Part one. Barnum wants the biggest, smallest, fattest, thinnest, shortest, tallest - Barnum wants extremes. Barnum wants Jumbo. The London Zoo says Jumbo is much too popular, not for sale, no. Barnum notices that Shakespeare's birthplace is falling to seed, purchases it outright and announces his plan to move it to his museum in America. The British public is outraged, demands the return of this national treasure, and Barnum says he'll do it - in exchange for Jumbo.

Terrific story. There's probably even a grain of truth in there somewhere.

Part two. Jumbo thrives and appears to love circus life, until the tragic mow-down by a runaway train in the middle of the night.

Very touching. Poignant. Poetical.

Part three. Barnum stages a parade featuring "Double Jumbo" - the skeleton and the hide, side by side.

This type of thing is where Barnum loses me.

Ovid in Exile

I first met Ovid through The Art of Love, the classic guide to "how to pick up chicks," ancient-Rome style. I grew to love him through The Amores, his pantingly passionate love poems, and I grew to honor him through The Metamorphoses, his poetical codification of Roman religion. In many ways I felt that, although it took some time to play out, Rome fell when Ovid was exiled. He was the life of the party, and they didn't know it.

Or rather, they did know it, and they didn't want Rome to be a party anymore. Once Ovid was out, Rome went dark and stayed that way for centuries, until Ovid was rediscovered. Then the Renaissance started, and the party was on again.

Sunday, September 03, 2006

Supremacy

One thing I can't stand is being around people who view intellect as the horns with which we battle for supremacy. I like being around people who see intellect as a fun hobby which invites and allows the thrill and excitement of observing ideas at play.

Saturday, September 02, 2006

Guardian Angel

It's nice to imagine having a personally-assigned guardian angel who takes a keen interest in all you do and always stands ready to assist, but I don't think it works that way.
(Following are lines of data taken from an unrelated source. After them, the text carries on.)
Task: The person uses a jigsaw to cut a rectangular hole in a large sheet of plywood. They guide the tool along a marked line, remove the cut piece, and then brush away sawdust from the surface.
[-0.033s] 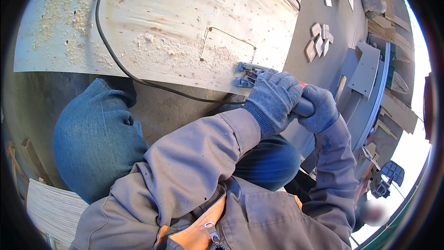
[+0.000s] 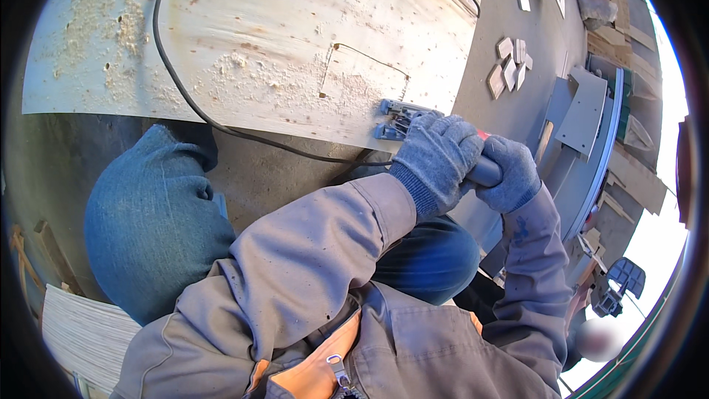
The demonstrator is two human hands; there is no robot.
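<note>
Both my gloved hands are closed around a jigsaw (image 2: 391, 121), whose metal base rests at the near right edge of a pale plywood sheet (image 2: 273, 22). My left hand (image 2: 442, 154) wraps over the front of its body, hiding most of it. Just behind, my right hand (image 2: 509, 171) grips the rear part beside a dark grey round end. The blade is hidden. Ahead of the tool, a thin cut line (image 2: 369, 59) runs through the sheet in three sides of a rectangle. Sawdust (image 2: 240, 66) lies scattered across the wood.
A black cord (image 2: 177, 77) curves over the sheet and along its near edge. Several small wood pieces (image 2: 509, 72) lie on the floor to the right. Beyond them stands a grey metal machine (image 2: 583, 122), with stacked boards (image 2: 628, 170) farther right. My bent knee (image 2: 159, 214) is at left.
</note>
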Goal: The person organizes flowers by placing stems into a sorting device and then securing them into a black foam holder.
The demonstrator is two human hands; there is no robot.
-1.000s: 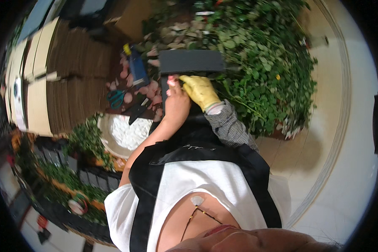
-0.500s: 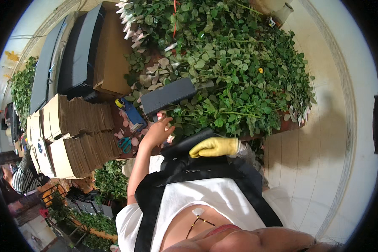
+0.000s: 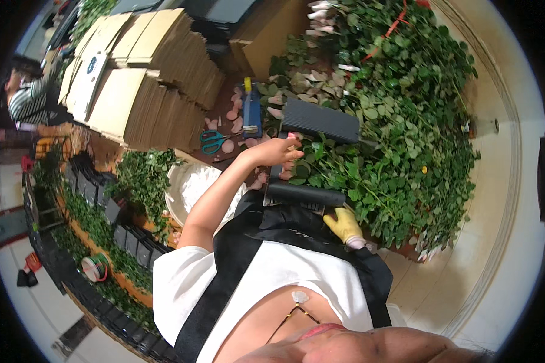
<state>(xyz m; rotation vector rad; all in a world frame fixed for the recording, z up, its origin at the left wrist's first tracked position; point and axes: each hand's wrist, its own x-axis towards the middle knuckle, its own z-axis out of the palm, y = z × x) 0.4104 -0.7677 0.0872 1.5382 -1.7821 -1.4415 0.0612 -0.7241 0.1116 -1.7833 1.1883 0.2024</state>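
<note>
My bare left hand (image 3: 277, 151) rests over the head end of a bunch of leafy roses (image 3: 330, 166). Its bent fingers close around the heads, with pink petals showing beside the fingertips. A dark grey ridged block (image 3: 321, 120) lies just beyond the bunch, and a black curled sheet (image 3: 306, 193) runs along its near side. Below the right end of that sheet is my right hand (image 3: 344, 225), in a yellow glove. The thumb stands apart from the fingers, and nothing shows in its grip. The fingertips are close to the sheet and leaves; contact is unclear.
Teal scissors (image 3: 212, 142), a blue tool with a yellow end (image 3: 251, 112) and loose petals lie left of the bunch. Stacked cardboard sheets (image 3: 157, 97) stand beyond. A white basin (image 3: 178, 187) is near my left arm. A person in stripes (image 3: 27, 100) is far left.
The whole view has swung, so the table things appear farther right. My gloved right hand has moved from across the black sheet to below its right end. My left hand stays at the rose heads.
</note>
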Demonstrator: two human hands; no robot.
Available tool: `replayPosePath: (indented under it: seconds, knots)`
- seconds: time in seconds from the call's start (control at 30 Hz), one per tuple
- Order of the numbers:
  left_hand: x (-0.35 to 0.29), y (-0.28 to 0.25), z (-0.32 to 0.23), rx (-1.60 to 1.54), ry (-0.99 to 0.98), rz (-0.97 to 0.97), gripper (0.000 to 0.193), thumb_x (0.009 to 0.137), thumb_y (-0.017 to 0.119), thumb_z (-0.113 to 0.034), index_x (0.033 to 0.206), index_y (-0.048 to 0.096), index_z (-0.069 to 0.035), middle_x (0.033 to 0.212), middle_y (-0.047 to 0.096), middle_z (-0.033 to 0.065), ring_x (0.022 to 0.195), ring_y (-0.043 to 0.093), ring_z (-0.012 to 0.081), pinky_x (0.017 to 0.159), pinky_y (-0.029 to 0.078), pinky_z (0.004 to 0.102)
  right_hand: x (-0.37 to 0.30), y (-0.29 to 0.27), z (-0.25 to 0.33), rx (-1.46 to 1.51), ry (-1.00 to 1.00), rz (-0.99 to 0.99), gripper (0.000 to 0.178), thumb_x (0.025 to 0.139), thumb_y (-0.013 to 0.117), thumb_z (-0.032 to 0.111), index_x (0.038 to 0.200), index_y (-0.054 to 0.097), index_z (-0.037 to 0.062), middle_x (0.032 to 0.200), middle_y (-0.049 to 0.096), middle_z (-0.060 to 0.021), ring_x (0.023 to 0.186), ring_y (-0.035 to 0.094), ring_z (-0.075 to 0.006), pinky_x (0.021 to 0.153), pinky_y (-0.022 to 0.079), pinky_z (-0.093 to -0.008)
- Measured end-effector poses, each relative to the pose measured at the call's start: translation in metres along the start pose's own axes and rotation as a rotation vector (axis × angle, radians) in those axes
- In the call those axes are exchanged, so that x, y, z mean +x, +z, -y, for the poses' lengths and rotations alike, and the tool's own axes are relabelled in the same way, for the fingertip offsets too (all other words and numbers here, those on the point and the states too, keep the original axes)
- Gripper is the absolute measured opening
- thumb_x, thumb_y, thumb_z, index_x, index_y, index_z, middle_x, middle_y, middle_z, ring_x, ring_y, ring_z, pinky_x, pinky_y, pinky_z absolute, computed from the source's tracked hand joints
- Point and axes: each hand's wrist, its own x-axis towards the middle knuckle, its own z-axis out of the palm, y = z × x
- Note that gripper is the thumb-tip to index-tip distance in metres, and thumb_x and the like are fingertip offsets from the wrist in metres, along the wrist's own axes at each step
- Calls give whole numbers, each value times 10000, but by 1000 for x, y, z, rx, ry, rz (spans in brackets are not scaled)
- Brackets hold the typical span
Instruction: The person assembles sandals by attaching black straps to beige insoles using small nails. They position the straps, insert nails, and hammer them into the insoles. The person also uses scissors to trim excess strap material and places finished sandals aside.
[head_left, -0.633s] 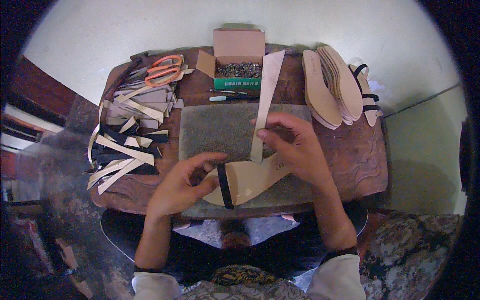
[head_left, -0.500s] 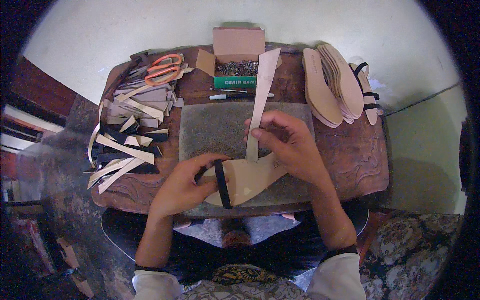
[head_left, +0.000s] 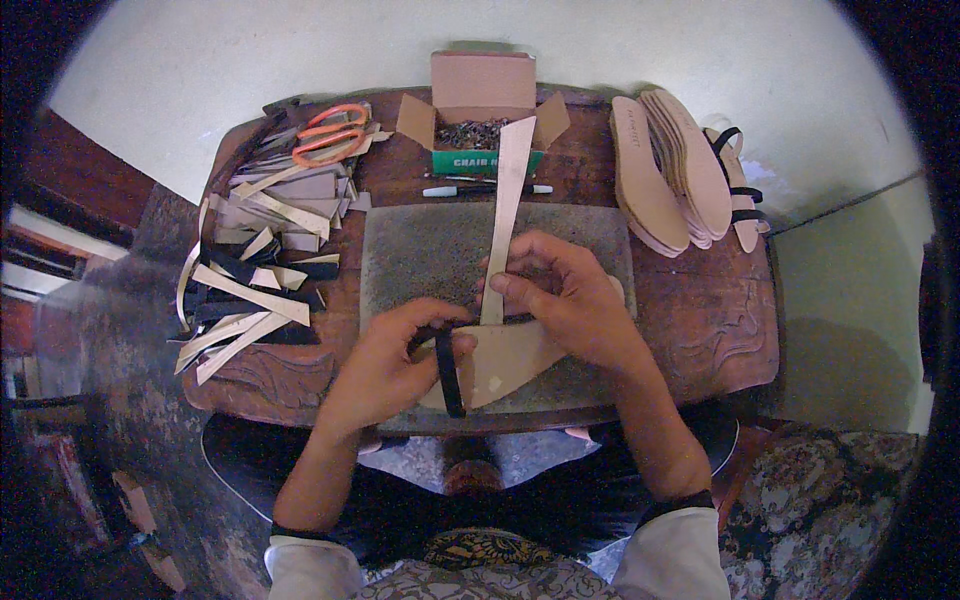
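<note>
A tan shoe insole (head_left: pixel 510 358) lies tilted above the grey mat, with a black strap (head_left: pixel 451 376) looped across its left end. My left hand (head_left: pixel 385 365) is closed on that end, thumb at the black strap and fingertips at the insole's far edge. Between the thumb and fingers of my right hand (head_left: pixel 575 305) is a long beige strap (head_left: pixel 509 185), pinched near its narrow lower end. This strap stands almost upright, wider at the top, and its lower end meets the insole's far edge. My right hand covers part of the insole's right side.
Behind the grey mat (head_left: pixel 400 265) stand an open box of nails (head_left: pixel 475 160) and a pen (head_left: pixel 450 191). Orange-handled scissors (head_left: pixel 332 135) lie on grey pieces at left, near cut straps (head_left: pixel 255 295). Stacked insoles (head_left: pixel 680 165) and a black-strapped sandal (head_left: pixel 742 200) sit at right.
The beige strap has shifted left and its top has come down a little. My left fingers have moved right along the insole's far edge, closer to the strap's lower end.
</note>
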Motion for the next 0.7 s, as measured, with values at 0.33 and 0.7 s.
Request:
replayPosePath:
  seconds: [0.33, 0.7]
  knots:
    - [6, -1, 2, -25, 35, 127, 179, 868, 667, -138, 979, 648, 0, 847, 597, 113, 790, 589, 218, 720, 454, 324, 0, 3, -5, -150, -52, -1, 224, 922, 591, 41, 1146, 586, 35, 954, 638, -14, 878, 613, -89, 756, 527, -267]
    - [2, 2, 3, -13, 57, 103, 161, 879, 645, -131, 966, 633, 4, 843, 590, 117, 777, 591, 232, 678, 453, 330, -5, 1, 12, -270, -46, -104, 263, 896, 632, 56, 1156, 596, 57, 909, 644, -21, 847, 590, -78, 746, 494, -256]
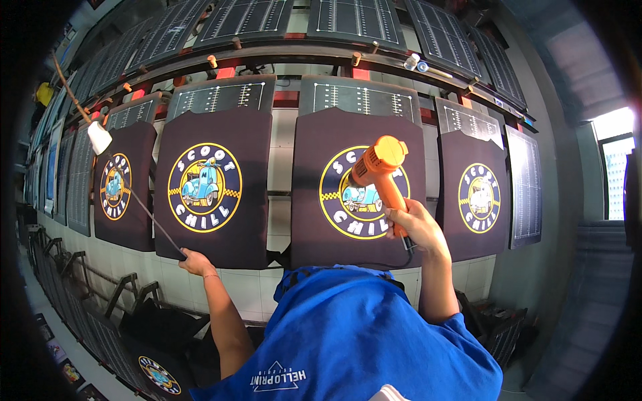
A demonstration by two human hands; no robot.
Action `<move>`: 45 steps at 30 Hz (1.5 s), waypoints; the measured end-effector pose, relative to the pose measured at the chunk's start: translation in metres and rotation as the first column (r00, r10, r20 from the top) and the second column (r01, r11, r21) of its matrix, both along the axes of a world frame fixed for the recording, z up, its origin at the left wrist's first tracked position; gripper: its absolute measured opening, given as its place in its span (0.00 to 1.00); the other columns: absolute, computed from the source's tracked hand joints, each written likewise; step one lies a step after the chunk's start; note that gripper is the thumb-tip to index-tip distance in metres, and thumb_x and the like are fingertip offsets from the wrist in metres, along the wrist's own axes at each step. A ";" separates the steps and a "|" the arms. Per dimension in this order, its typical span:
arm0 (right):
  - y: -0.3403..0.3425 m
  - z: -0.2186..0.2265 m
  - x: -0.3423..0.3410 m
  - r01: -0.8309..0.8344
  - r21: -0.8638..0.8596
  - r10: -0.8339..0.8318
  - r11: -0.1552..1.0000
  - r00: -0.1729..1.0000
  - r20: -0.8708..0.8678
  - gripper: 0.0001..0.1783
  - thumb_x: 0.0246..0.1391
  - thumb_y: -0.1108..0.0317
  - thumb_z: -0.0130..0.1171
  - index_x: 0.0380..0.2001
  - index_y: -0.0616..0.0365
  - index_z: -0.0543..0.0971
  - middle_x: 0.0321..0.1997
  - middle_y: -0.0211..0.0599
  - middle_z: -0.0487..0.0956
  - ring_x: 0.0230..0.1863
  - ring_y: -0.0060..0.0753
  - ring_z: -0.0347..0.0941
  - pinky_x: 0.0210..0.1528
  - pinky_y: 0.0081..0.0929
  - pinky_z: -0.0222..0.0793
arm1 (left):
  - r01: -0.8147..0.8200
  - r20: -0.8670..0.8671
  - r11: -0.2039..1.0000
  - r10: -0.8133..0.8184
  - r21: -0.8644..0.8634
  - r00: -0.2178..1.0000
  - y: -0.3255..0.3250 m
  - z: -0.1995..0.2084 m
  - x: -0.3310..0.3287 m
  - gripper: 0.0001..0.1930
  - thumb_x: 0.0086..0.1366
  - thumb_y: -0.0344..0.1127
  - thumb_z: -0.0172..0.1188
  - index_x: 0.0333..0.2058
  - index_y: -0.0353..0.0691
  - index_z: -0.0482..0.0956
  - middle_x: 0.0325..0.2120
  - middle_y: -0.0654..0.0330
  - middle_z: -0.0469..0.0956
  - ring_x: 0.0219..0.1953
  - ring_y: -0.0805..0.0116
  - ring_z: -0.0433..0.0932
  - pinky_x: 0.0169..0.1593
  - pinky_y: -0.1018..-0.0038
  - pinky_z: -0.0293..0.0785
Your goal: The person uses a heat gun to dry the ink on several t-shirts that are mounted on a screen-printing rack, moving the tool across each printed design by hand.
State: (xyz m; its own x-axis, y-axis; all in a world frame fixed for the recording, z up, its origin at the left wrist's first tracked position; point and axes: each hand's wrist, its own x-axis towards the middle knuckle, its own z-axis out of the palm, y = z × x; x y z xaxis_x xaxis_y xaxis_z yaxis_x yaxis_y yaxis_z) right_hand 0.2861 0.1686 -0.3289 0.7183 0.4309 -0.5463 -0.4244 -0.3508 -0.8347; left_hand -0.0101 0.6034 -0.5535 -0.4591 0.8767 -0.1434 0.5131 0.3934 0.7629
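My right hand (422, 228) grips the handle of an orange heat gun (382, 160). The gun is over a dark T-shirt (307, 227) with a round scooter print, hiding part of that print. A dark cord comes out at the handle's base. My left hand (197, 262) is closed round a thin grey cable (154, 217) at the lower left corner of another dark T-shirt (217, 250) with the same print. That cable runs up to a white connector (99, 138) hanging from a brown cord (69, 88).
More printed dark T-shirts lie on boards at the far left (137, 230) and right (481, 244). Behind them runs a dark rail (301, 55) with knobs and a small clear roll (411, 61). Beyond it stands a row of marked boards (354, 20). Metal frames (120, 294) are at lower left.
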 end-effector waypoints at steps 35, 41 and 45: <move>-0.014 0.023 -0.047 0.107 -0.028 -0.108 0.994 0.992 -0.065 0.12 0.61 0.63 0.59 0.35 0.63 0.73 0.23 0.29 0.74 0.22 0.21 0.74 0.27 0.20 0.72 | 0.085 0.042 0.994 -0.082 -0.068 0.996 0.003 0.001 -0.008 0.39 0.69 0.55 0.52 0.58 0.19 0.55 0.50 0.28 0.71 0.51 0.37 0.75 0.57 0.54 0.72; -0.012 0.017 -0.068 0.085 -0.014 -0.086 0.996 0.994 -0.067 0.12 0.61 0.62 0.59 0.38 0.61 0.73 0.25 0.28 0.74 0.23 0.21 0.75 0.26 0.17 0.71 | 0.117 0.056 0.991 -0.113 -0.069 0.992 0.001 0.002 -0.009 0.41 0.68 0.56 0.52 0.58 0.16 0.54 0.50 0.27 0.70 0.51 0.37 0.76 0.56 0.55 0.73; -0.005 0.026 -0.074 0.099 -0.009 -0.099 0.995 0.987 -0.127 0.11 0.61 0.63 0.59 0.38 0.60 0.74 0.26 0.28 0.75 0.23 0.20 0.75 0.27 0.17 0.71 | 0.121 0.069 0.991 -0.116 -0.064 0.991 0.005 -0.004 -0.016 0.37 0.70 0.54 0.51 0.57 0.19 0.55 0.50 0.30 0.70 0.52 0.38 0.75 0.56 0.55 0.72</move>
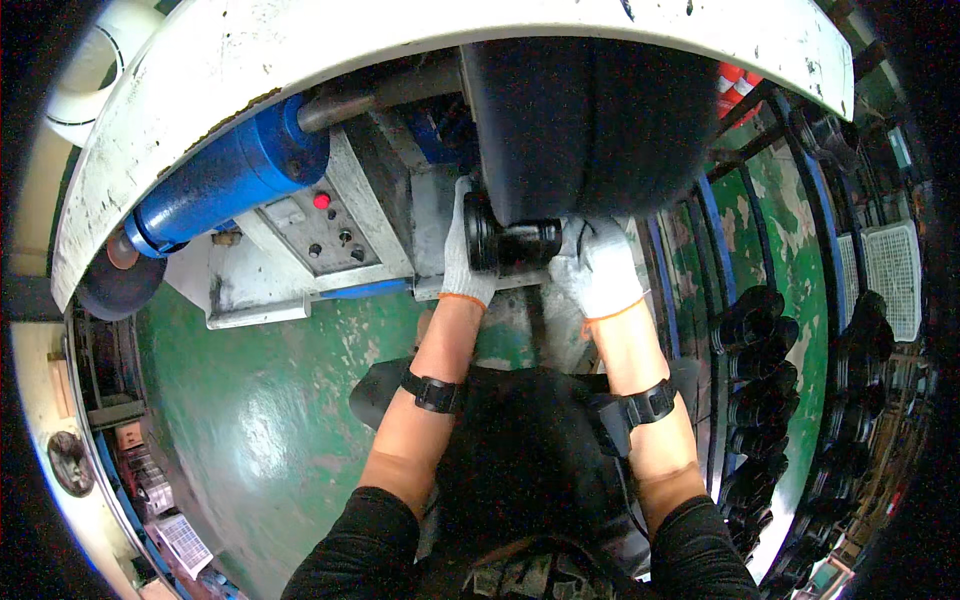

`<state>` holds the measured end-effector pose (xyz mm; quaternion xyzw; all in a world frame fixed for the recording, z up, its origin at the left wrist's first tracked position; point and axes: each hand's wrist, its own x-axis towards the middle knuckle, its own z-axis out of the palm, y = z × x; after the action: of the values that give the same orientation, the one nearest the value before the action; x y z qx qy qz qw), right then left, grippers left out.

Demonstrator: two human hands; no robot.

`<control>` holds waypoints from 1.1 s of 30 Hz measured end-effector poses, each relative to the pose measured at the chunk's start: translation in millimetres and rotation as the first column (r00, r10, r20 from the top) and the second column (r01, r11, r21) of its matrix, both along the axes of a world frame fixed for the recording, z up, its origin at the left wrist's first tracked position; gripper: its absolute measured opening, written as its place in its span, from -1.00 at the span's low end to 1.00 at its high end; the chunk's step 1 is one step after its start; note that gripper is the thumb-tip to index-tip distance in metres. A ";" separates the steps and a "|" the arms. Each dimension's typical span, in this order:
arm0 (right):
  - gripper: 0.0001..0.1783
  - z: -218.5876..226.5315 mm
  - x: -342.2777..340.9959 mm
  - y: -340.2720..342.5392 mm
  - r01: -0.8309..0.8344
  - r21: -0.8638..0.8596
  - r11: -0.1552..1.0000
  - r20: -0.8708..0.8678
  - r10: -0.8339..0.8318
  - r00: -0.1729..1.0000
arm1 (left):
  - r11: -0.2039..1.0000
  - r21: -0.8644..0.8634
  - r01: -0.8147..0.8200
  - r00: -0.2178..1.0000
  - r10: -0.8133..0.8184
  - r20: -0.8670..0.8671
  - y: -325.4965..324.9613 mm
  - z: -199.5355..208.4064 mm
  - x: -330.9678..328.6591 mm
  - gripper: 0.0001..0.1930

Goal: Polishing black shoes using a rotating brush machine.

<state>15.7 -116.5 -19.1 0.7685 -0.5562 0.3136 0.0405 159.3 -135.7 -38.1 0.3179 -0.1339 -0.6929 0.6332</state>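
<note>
In front of me is a black flanged part (518, 242), a wide round disc with a short ribbed cylinder to its right. My left hand (466, 250), in a white knit glove with an orange cuff, is closed around the disc side, its fingers pointing up along the disc's edge. At the cylinder's free end, my right hand (602, 270), gloved alike, is closed, with its fingertips partly hidden. Just above the part is a large, broad black wheel (590, 125); the part sits at its lower edge and seems to touch it.
A white curved guard (400, 22) arches over the wheel. At left are a blue cylinder (225, 175) and a control panel (335, 232) with a red button. Racks hold several black parts (765, 320) at right, beside a white basket (893, 280). The floor (270, 400) is worn green.
</note>
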 end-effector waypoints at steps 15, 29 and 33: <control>-0.90 1.8 0.2 -1.3 -0.179 0.165 0.970 0.173 0.150 0.973 | 0.984 0.177 0.031 0.916 -0.099 0.388 -3.2 -9.3 22.1 -0.24; -0.73 -9.3 -20.4 -19.3 -0.139 -0.040 0.989 0.098 0.143 0.985 | 0.889 -0.112 0.443 0.609 -0.207 0.765 16.8 2.9 11.6 -0.38; -0.60 -6.8 -32.1 -15.5 -0.064 0.267 0.961 0.124 0.032 0.992 | 0.730 -0.171 0.661 0.221 0.028 0.975 26.4 23.6 9.1 -0.40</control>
<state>-16.5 -132.0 -25.8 0.7601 -0.5766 0.2806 -0.1055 168.4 -109.3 -14.6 0.4190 -0.7407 -0.4148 0.3220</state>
You really don't need that much help, and such an angel would get bored.

I believe that "Guardian Angel" is an idea or energy, and that the way to engage with it is to participate in it. All you have to do is agree that you're "one of the crew," and - without even trying or often even knowing - you find yourself in the right place at the right time, with exactly the right thing or words necessary to save the day. Then, when your day needs saving, one of the crew is magically there for you.

When I say that I "believe" this, I mean that this is how I experience it.

Friday, September 01, 2006

Tahitian Lagoon

I had never snorkeled before, but when we took our trip to Tahiti our over-water bungalows had snorkel equipment right there in the bathroom and I knew I was going to give it a go. The first big challenge was to circumvent the hard-wired internal command to never, ever, ever take a breath when your face is in the water. Once I got the hang of that, the next challenge was to avoid gasping for joy at the sensation of being face-to-face with sea creatures. I found it emotionally overwhelming and had to keep lifting my head just to get a grip.

One afternoon the guys took off in an outrigger canoe and I was poking around the lagoon all by myself. After I had spent some time marveling and having my soul charmed by the lagoon-world, I selected one particular fish and followed it wherever it went. When it stopped to nibble something, I hovered above it. When it glided away, so did I. I experienced the entire lagoon at fish-pace. There was no toil, of course, and no sense of time, either. Just the moment-by-moment expression of fishness.